_EXERCISE GOAL_: Using the data below, gather each line that includes the word "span".
(PROVIDED ENTRIES begins)
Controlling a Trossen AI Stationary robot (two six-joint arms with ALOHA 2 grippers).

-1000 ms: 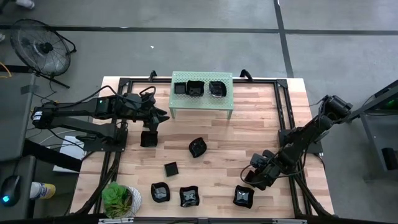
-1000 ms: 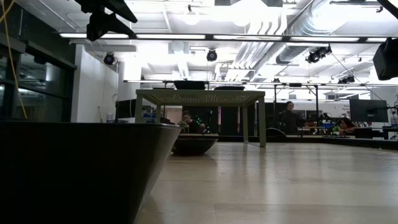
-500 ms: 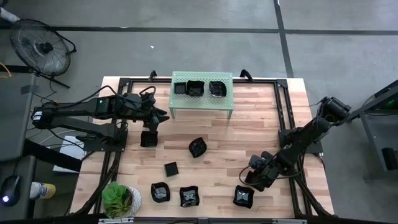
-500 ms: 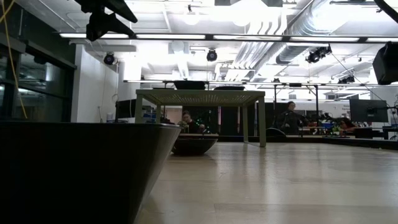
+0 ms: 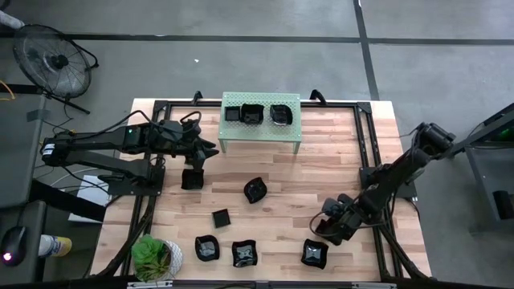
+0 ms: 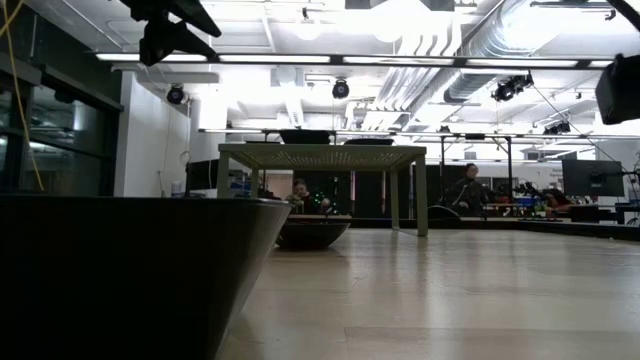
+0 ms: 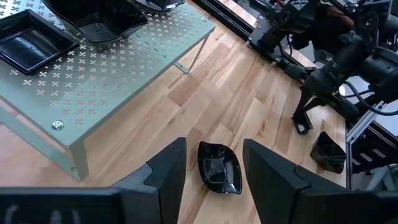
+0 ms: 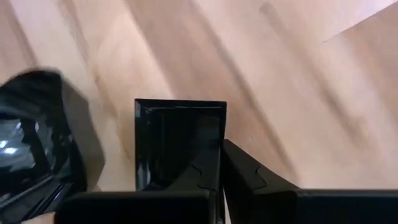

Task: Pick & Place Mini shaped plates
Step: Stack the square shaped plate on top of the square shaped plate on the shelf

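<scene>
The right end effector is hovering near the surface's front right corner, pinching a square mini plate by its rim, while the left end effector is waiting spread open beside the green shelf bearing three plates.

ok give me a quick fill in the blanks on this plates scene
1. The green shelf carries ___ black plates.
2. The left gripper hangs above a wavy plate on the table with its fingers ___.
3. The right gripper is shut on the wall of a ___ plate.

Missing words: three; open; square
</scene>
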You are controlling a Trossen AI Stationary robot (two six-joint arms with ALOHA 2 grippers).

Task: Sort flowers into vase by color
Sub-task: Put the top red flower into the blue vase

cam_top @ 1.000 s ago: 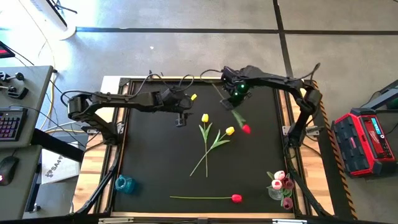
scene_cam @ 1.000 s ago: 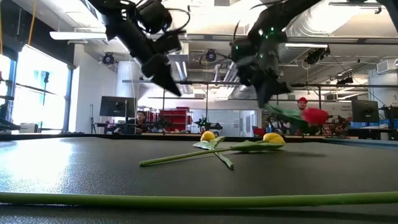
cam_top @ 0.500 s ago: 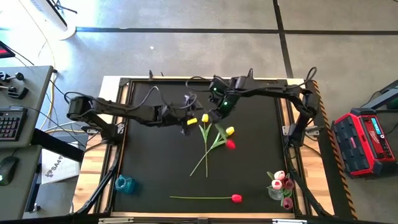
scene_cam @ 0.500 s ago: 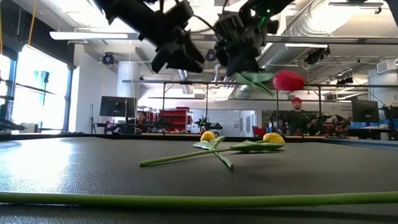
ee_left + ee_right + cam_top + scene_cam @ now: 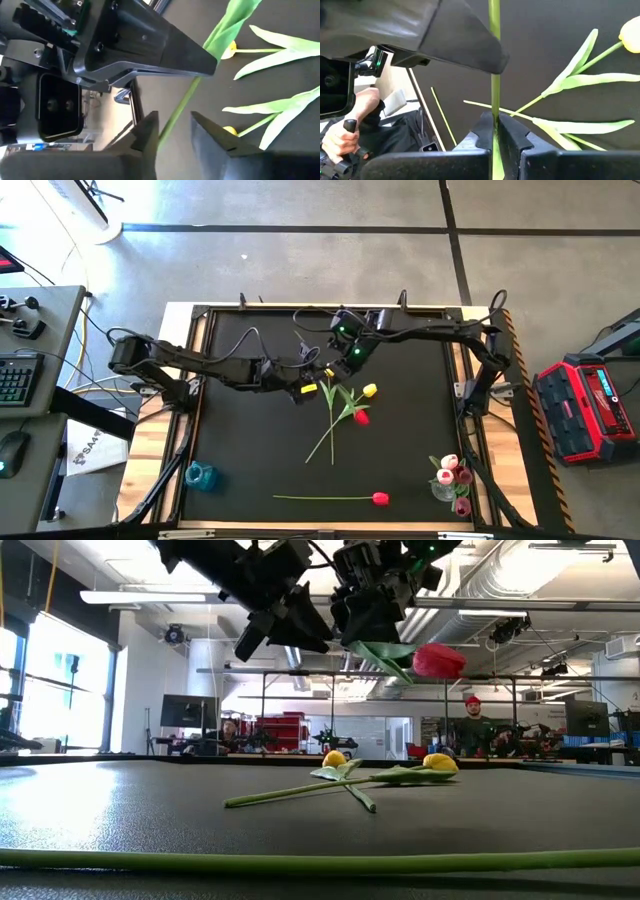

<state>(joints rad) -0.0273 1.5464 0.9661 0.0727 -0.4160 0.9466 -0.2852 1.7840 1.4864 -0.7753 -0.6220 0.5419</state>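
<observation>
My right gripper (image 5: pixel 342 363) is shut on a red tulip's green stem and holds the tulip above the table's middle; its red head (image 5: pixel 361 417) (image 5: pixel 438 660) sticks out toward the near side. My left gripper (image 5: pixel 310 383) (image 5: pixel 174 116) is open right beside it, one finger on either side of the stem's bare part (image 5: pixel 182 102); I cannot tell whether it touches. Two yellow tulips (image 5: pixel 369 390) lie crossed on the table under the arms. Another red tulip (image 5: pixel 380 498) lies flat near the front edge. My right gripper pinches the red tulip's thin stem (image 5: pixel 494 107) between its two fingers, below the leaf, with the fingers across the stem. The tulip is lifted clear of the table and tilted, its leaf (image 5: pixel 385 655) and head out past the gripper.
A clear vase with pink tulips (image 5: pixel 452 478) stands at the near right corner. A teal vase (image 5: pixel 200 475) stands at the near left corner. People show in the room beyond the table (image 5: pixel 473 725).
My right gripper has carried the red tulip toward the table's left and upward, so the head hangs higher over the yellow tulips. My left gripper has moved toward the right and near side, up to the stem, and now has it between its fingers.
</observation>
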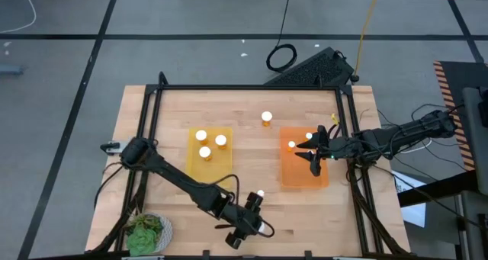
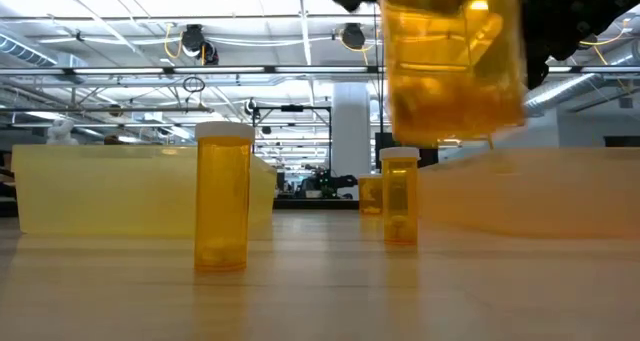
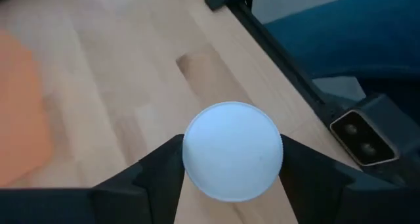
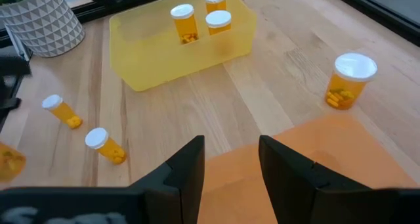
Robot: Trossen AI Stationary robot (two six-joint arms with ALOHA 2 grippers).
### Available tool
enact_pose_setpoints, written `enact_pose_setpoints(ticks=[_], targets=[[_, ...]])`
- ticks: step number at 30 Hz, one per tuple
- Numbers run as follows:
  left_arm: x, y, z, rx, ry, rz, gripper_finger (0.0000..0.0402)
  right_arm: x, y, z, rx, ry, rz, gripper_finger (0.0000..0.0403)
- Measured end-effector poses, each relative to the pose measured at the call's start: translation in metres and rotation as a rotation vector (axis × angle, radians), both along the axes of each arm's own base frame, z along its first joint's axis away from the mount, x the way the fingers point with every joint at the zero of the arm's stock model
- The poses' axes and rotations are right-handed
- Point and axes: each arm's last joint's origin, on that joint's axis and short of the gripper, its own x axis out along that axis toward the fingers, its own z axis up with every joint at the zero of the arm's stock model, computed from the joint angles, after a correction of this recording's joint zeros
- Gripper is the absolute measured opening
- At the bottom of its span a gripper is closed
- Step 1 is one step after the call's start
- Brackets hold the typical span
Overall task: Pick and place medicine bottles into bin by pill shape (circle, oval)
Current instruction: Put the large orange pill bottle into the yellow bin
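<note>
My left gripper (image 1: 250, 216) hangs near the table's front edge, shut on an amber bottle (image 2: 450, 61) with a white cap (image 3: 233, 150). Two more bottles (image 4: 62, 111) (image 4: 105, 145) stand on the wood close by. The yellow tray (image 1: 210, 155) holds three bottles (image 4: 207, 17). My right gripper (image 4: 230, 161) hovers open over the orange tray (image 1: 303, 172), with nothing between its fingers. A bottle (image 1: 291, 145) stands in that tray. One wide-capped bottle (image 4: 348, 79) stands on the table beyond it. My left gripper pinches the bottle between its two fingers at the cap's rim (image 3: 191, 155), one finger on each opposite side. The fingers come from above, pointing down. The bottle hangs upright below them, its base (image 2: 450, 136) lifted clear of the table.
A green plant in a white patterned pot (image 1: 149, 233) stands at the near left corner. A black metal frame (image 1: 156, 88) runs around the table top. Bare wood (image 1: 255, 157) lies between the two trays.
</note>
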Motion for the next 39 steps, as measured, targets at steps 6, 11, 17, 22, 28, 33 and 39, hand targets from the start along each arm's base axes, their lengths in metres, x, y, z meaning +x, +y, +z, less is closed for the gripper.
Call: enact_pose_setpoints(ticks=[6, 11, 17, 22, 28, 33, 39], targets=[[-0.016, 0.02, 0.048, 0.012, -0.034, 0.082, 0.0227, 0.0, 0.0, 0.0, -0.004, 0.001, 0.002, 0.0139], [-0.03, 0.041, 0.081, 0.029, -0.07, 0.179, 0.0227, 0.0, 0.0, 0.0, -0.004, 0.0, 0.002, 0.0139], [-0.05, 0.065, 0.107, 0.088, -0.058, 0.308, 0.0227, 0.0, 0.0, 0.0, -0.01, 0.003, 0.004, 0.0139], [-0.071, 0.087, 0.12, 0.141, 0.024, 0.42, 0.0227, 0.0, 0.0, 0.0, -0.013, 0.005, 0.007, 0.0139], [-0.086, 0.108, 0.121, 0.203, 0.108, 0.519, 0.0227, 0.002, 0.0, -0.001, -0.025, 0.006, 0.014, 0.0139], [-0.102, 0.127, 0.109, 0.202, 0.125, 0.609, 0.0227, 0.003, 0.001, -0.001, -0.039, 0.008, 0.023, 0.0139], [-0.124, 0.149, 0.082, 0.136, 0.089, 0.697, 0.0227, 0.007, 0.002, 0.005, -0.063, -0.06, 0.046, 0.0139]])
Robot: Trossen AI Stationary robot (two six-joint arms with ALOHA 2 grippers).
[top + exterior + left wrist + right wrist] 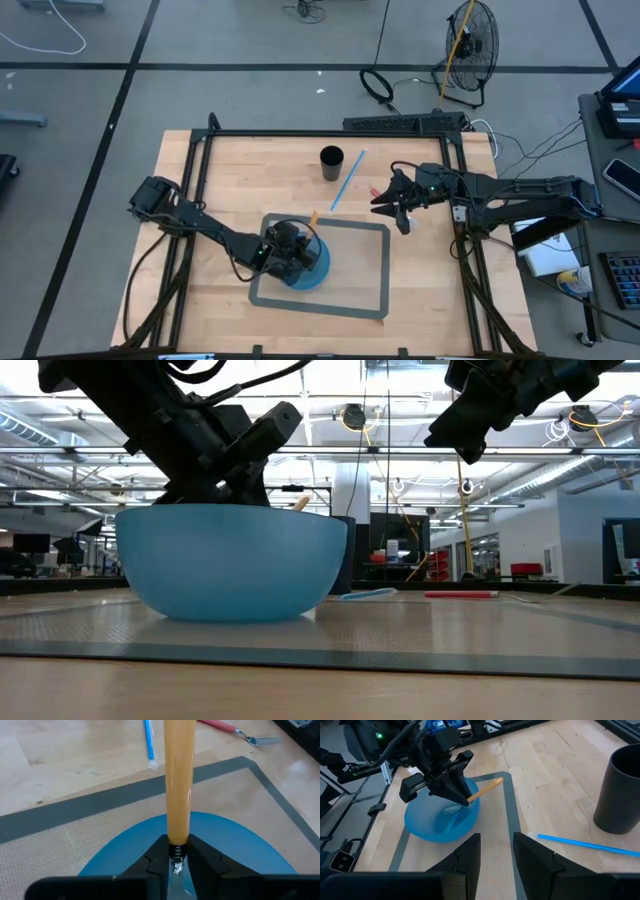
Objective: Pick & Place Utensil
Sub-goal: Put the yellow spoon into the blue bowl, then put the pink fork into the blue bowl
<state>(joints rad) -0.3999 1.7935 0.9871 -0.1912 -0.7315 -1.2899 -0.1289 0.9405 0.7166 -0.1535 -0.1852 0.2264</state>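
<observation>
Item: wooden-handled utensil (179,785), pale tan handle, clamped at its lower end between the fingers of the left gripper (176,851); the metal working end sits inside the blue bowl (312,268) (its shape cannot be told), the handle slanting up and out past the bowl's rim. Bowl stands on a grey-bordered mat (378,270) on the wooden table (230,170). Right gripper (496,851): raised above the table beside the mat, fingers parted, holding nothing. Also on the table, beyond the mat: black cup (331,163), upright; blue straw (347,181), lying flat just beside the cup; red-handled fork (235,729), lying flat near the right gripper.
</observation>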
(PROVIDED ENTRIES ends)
_TASK RESPONSE_:
- At the bottom of its span a gripper is closed
- Brackets hold the typical span

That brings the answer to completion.